Re: Re: 32'nd bit & UTF-8

From: Philippe VERDY (verdy_p@wanadoo.fr)
Date: Tue Jan 18 2005 - 16:06:06 CST

  • Next message: Philippe VERDY: "Re: Re: 32'nd bit & UTF-8"

    > Philippe VERDY has already pointed out that the 31-bit version is called
    > UTF-BSS. UTF-8 is restricted to at or below 0x10FFFF.

    I have not stated that. I have also replied to you about this name, and I pointed you to the appropriate RFC that describes it. I said I was not sure about the name (in fact I don't matter much how it is named, I don't use it, and don't need it...)

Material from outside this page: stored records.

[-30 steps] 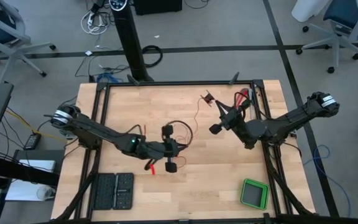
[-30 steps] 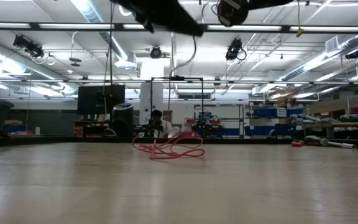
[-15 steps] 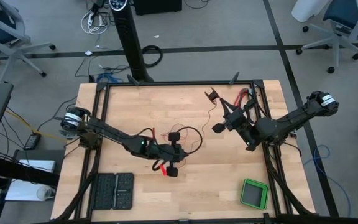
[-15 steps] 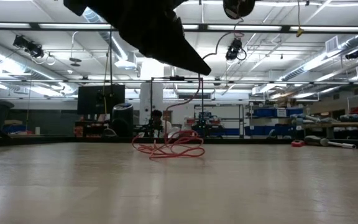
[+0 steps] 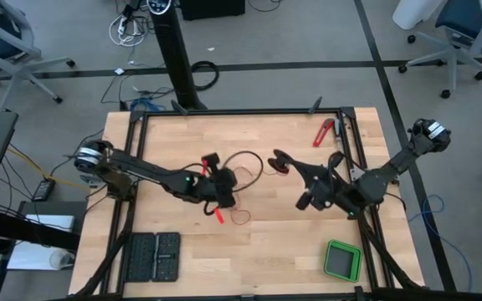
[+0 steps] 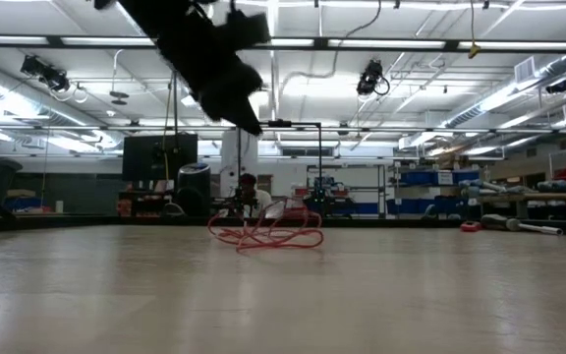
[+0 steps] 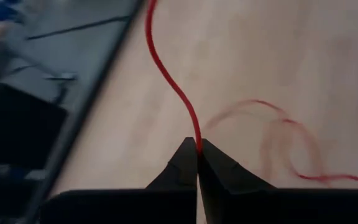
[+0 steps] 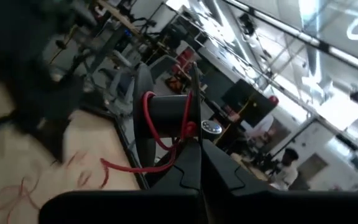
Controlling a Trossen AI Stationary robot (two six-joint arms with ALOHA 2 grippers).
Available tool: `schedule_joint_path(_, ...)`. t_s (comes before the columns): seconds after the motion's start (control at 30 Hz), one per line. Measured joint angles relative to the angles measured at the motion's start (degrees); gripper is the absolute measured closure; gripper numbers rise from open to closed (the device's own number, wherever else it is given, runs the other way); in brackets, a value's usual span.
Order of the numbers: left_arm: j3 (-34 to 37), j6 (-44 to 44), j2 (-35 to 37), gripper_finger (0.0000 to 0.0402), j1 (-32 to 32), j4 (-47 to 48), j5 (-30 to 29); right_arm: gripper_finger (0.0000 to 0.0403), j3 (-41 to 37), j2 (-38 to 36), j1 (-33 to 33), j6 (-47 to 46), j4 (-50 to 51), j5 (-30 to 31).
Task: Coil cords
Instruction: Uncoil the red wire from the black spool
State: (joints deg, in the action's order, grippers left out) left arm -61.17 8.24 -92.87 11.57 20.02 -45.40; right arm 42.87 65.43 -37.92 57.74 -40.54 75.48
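The cord is a very thin red wire. Its loose loops [image 6: 266,232] lie on the wooden table near the middle, and they also show in the left wrist view [image 7: 283,138]. My left gripper [image 7: 197,147] is shut on a strand of it, a little above the table's middle [image 5: 223,201]. My right gripper [image 8: 197,142] is shut on the wire by a dark end piece [image 8: 169,112], held high right of the middle [image 5: 279,160]. A strand [image 6: 314,77] climbs out of the low view's top. My left gripper pinches a single strand of the red wire [image 7: 194,138] between its two fingertips, slanting downward. The strand runs on from the tips in a slack curve, clear of the table. My right gripper pinches the red wire [image 8: 190,132] at its fingertips, right beside the dark end piece. The fingers lie about level, well above the table. The wire hangs from them in slack bends.
A red-handled tool [image 5: 323,132] lies at the far right by the frame rail. A green box [image 5: 342,260] sits at the near right corner. A black ridged tray [image 5: 151,257] sits at the near left. A dark cable loop [image 5: 247,165] stands by my left gripper.
My right gripper has swung toward the table's near edge and rolled, carrying the dark end piece with it. My left gripper has tipped downward and shifted toward the far edge. The wire pile on the table has stayed put.
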Motion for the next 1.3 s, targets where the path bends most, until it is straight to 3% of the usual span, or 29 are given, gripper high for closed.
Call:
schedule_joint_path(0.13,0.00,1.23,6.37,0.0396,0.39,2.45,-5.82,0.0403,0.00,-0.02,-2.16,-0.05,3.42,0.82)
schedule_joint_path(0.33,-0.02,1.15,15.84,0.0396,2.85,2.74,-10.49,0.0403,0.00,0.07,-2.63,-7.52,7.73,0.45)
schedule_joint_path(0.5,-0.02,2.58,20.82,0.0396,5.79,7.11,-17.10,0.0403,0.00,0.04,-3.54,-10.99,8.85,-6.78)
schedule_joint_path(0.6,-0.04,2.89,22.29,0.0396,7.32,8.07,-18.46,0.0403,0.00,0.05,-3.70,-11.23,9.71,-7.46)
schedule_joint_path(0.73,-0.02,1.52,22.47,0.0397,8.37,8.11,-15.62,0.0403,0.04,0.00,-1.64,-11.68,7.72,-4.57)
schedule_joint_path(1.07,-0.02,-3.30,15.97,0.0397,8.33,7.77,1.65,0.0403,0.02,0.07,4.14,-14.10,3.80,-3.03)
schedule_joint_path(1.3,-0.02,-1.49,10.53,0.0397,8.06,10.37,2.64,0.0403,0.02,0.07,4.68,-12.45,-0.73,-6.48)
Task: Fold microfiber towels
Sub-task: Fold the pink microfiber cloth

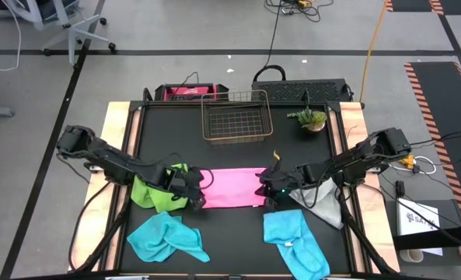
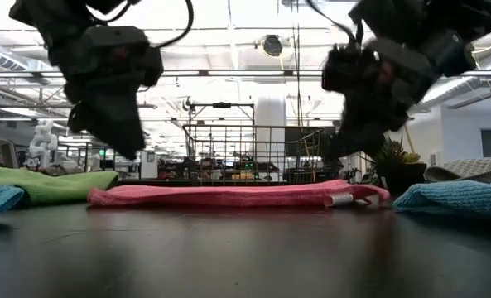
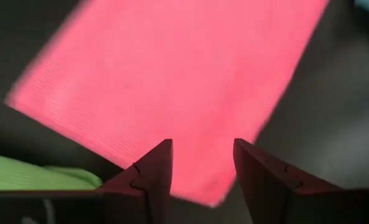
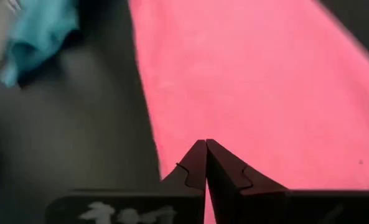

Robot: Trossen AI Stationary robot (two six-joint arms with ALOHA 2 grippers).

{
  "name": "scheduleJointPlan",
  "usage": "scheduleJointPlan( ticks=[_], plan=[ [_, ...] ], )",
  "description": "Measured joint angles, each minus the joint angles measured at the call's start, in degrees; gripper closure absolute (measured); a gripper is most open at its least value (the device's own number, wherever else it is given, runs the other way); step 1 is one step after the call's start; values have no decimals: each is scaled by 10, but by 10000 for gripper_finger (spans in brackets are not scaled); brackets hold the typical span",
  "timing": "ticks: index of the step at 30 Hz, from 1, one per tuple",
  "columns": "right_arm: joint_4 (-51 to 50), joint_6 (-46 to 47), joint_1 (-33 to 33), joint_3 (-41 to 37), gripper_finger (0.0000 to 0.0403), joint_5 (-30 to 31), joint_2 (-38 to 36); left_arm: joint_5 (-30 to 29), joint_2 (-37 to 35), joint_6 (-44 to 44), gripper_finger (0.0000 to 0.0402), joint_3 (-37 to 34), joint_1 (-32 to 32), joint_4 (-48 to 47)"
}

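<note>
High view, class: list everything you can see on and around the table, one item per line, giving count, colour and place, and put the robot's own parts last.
Pink towel: one, pink, flat at table centre between the claws.
Green towel: one, lime, left of the pink one, under the left arm.
Blue towels: two, turquoise, crumpled at the near edge, one left, one right.
Grey towel: one, light grey, right side, under the right arm.
Basket: one, copper wire, far centre.
Plant: one, green, far right.
Table: one, black top.
Left claw: one, dark, open, over the pink towel's left end.
Right claw: one, dark, shut, over its right end.
</note>
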Motion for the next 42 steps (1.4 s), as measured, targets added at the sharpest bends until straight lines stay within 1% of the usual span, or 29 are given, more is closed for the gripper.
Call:
scheduleJointPlan(
  ticks=[4, 6, 10, 13, 20, 24, 25, 27, 32, 38, 42],
  plan=[
    [-34, -20, -23, 0, 403, 15, -24, -70, -21, 15, 229, 1, 17, -42],
    [-62, -29, -41, 0, 403, 15, -32, -78, -22, 23, 229, 0, 30, -71],
    [-99, -46, -74, -1, 392, 11, -36, -70, -21, 37, 229, 0, 50, -88],
    [-111, -63, -89, -1, 366, 10, -36, -71, -21, 44, 229, 0, 60, -84],
    [-134, -72, -114, -1, 288, 12, -36, -72, -11, 49, 229, 0, 76, -89],
    [-172, -86, -133, -1, 264, 12, -36, -72, 7, 53, 229, 1, 81, -79],
    [-178, -86, -137, -1, 260, 12, -36, -72, 9, 55, 229, -1, 82, -82],
    [-186, -94, -143, -1, 258, 12, -36, -72, 17, 58, 229, 1, 82, -60],
    [-176, -100, -155, 0, 258, 11, -36, -72, 29, 57, 229, 0, 82, -49],
    [-170, -110, -158, 0, 259, 9, -27, -72, 28, 57, 229, 1, 82, -49],
    [-165, -109, -158, -1, 259, -4, -12, -72, 28, 57, 229, 1, 82, -48]
  ],
)
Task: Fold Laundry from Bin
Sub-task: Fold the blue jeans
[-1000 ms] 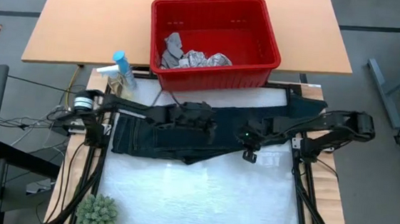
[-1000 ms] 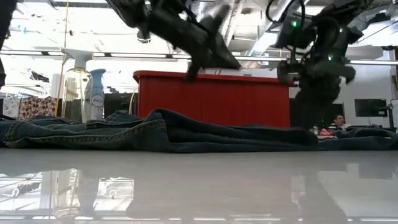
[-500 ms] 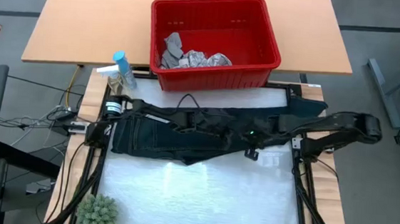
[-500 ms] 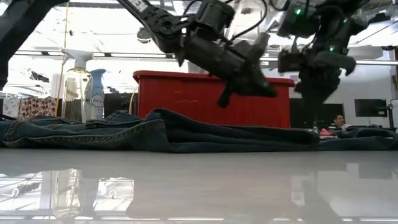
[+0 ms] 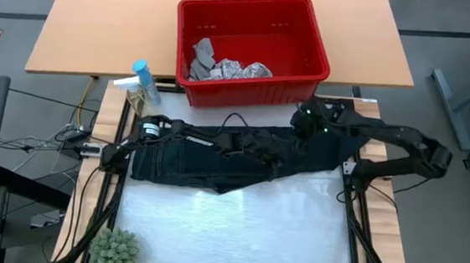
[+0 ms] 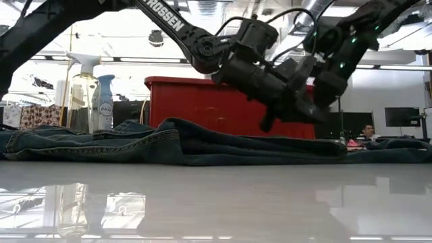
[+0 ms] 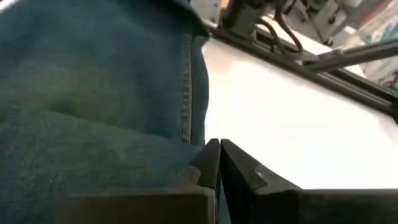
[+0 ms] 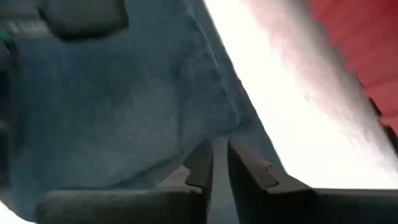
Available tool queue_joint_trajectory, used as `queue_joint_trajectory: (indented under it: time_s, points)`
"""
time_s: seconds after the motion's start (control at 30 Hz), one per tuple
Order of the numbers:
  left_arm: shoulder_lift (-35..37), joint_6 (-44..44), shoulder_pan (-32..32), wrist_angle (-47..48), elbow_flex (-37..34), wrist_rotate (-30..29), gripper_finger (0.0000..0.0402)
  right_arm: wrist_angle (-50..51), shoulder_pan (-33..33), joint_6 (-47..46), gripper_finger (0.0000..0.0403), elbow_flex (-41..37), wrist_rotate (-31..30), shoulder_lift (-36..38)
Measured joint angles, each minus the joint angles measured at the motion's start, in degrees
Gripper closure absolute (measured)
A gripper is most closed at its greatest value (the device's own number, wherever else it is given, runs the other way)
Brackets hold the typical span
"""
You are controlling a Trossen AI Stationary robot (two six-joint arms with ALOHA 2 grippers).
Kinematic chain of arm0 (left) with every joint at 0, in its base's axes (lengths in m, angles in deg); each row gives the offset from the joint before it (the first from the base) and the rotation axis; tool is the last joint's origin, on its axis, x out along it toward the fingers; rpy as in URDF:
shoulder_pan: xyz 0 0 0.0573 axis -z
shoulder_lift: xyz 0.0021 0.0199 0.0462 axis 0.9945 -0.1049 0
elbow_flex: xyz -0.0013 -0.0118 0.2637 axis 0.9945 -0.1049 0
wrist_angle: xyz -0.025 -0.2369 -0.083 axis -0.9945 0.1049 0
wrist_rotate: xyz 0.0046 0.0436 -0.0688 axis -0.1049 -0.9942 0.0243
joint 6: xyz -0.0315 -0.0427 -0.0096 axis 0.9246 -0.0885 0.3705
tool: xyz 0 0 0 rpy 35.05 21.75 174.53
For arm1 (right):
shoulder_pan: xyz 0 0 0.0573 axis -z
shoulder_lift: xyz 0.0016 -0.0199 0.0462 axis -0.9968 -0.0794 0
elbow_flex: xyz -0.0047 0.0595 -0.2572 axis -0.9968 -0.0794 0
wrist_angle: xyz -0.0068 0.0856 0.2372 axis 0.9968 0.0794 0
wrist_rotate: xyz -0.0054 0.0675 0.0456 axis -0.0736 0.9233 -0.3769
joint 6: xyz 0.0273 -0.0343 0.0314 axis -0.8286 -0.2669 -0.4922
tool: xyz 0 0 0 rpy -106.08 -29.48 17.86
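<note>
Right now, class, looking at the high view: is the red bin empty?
No: the red bin holds crumpled grey and white cloths lying against its near wall.

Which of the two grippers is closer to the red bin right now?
The right gripper, hovering just in front of the bin near its right corner. The left gripper sits farther forward, over the trousers.

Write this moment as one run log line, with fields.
trousers: flat on table | left gripper: shut, empty | right gripper: slightly apart, empty | bin: cloths inside

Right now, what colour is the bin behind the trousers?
Red. The bin shows best in the high view.
</note>
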Motion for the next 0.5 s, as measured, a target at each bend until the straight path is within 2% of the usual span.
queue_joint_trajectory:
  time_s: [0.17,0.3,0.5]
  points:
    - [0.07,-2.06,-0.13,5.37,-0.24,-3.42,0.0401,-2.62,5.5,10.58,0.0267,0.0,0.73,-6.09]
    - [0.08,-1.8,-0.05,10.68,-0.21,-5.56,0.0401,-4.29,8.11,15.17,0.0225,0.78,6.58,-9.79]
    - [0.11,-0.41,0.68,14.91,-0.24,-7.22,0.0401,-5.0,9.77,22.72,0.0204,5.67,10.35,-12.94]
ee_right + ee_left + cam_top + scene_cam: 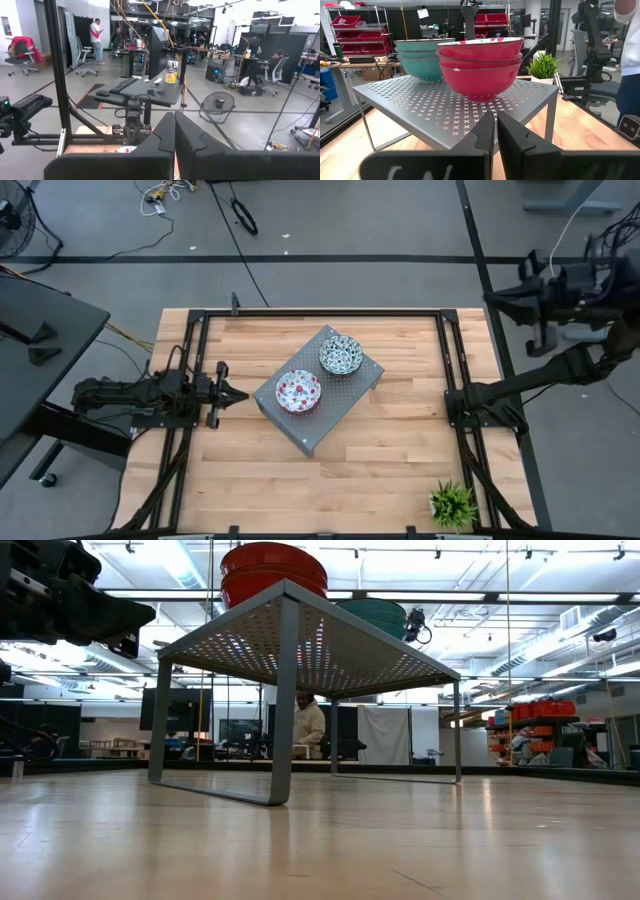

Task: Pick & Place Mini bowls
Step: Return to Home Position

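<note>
Two stacks of mini bowls stand on a grey perforated rack [318, 388] in the middle of the table. The red stack [480, 62] of three nested bowls sits nearer the left arm, and the teal stack [420, 59] stands behind it toward the far right. From above they show as the red stack [298, 391] and the teal stack [341, 355]. My left gripper [238, 393] lies low and level at the table's left, shut, pointing at the rack and short of it. My right gripper [492, 298] is raised high beyond the table's far right corner, shut and holding nothing.
The rack stands on thin legs [283, 700] with open space beneath it. A small green potted plant [452, 505] sits at the near right corner. Black frame rails [455, 380] run along both sides of the wooden top. A person [308, 725] stands in the room beyond.
</note>
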Robot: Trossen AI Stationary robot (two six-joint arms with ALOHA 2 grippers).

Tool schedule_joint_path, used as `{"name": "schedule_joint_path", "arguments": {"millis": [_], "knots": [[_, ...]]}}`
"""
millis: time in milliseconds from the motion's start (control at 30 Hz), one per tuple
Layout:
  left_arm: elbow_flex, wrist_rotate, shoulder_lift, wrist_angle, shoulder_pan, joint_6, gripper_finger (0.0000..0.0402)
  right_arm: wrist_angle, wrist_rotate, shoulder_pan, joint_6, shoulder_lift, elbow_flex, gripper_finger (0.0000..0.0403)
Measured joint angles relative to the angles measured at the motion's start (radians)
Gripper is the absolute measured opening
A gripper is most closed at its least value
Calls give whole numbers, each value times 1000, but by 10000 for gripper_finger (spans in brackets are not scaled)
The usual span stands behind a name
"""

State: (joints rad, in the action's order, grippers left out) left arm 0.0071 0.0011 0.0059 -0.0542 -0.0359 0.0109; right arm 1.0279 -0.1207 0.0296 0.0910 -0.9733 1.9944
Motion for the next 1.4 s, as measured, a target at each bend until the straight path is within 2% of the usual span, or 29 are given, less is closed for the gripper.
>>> {"name": "schedule_joint_path", "arguments": {"millis": [267,567,800,1400], "knots": [[0,0,0,0,0,0,25,-177,26,0,-6,26,-208,1],[0,0,0,0,0,0,25,-365,72,-5,-50,83,-509,1],[0,0,0,0,0,0,25,-534,183,-44,-104,168,-740,0],[0,0,0,0,0,0,25,-697,190,-56,-91,337,-1115,0]]}}
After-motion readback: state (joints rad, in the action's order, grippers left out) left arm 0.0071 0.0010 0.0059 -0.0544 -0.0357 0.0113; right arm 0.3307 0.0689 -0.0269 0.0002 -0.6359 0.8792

    For your problem, of handling invalid codesequences in a lexer, the best you can do is to add a meta-character for regular expressions that wil match any invalid input sequence, and use it for all cases where an input sequence cannot be recognized but be handled as a whole

    For example C0.80 is invalid, and you may convert it internally to an invalid codepoint followed by an indicator of the value of this byte: if your internal representation for you lexer needs to keep these values but handle them as errors that can be matched in a regular expression, you may convert each byte to codepoints FFFF, followed by a PUA containing the value of the invalid byte: this scheme will work independantly of the specified input charset (it could be used to match unpaired surrogates, converted for example by converting an unpaired surrogate D8xx to FFFF,EED8,FFFF,EExx).
    Of course this will be invalid Unicode, but you keep internally the value of the invalid bytes, and you can then display these values in error messages generated by your lexer...

    And you'll be able to match these invalid bytes in regular expressions...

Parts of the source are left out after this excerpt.